Mountains May Depart (2015)

December 10th, 2017
Author: Meredith Taylor

Writer| Director: Jia Zhang-ke | Cast: Tao Zhao, Yi Zhang, Zijian Dong, Jing Dong Liang | 131′   Drama  China

“Time will transform mountains and rivers, but our hearts will remain the same “

Jia Zhang-ke’s MOUNTAINS MAY DEPART is an beguiling and ambitious piece of filmmaking from a Chinese director whose previous dramas A Touch of Sin and Still Life have inventively captured the changing face of modern China.

Opening as a feisty arthouse love story in the director’s hometown of Fenyang, in the mining province of Shanxi, south of Beijing, the film gradually morphs into a creatively expansive essay film on the future of a wealthy Chinese family and the challenges it faces in adapting to life in a globalised society of Australia. The narrative unfolds in three parts that take place in 1999, 2014 and finally 2025.

The central character Tao is celebrating the dawn of a new century to the rhythms of an old one, in the ancient streets of Fenyang. China has embraced Western capitalism and fast-forwarded itself into a rapid expansion which will see its economy eventually crash and burn within two decades. The new Gods are technological rather than spiritual: cars, machines and mobile phones: and the alienating power of communicating without interacting is strengthening its soul-destroying grip on society.

The director’s wife and longtime collaborator Zhao Tao (Still Life) plays Tao, a simple carefree country girl, in love with Liang (Liang Jingdong) a coal-miner, but is soon tempted into arms of nouveau rich entrepreneur Jingsheng (Zhang Yi), who takes over the mine where Liang is working and steals his girlfriend in the process.

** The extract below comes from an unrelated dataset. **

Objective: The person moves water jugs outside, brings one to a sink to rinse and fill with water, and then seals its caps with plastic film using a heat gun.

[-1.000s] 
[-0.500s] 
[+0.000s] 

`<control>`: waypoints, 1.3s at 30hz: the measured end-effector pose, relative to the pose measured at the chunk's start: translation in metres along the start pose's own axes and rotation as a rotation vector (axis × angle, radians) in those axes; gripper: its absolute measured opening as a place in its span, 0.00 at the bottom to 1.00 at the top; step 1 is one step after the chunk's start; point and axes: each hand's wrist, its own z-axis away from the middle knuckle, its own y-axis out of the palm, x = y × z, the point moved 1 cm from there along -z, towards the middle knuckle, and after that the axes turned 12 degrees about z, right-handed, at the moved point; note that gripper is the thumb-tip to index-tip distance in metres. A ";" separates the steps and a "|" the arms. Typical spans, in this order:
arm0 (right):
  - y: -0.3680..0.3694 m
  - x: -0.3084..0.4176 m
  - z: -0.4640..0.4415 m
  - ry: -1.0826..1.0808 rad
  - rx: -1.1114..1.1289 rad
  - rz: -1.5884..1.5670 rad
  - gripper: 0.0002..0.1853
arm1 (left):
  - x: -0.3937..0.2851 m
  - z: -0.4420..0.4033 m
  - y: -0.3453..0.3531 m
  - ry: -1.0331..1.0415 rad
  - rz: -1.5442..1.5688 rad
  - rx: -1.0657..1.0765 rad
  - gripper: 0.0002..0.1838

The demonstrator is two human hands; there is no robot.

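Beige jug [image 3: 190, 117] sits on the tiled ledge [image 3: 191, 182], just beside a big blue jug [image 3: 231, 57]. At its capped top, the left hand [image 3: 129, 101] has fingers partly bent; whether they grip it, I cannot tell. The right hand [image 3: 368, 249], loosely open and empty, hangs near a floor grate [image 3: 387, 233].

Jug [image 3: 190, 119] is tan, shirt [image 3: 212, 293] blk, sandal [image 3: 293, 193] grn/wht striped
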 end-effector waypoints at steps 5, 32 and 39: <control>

In true ‘Posh and Becks’ style, they name their firstborn “Dollar” in celebration of their wealth in this upwardly mobile lifestyle (Yuan Renminbi would have turned out to be a better name, in hindsight). Eventually the threesome cross paths again in the second act in 2014 where Tao is visibly transformed into a sad and introspective woman who realises the error in her ways, and is reduced to a state of deep depression following her father’s death. Dollar eventually comes full circle into the present day state of economic meltdown as his life spins sadly out of control, alienated from family and country, and working as a Deliveroo-style courier.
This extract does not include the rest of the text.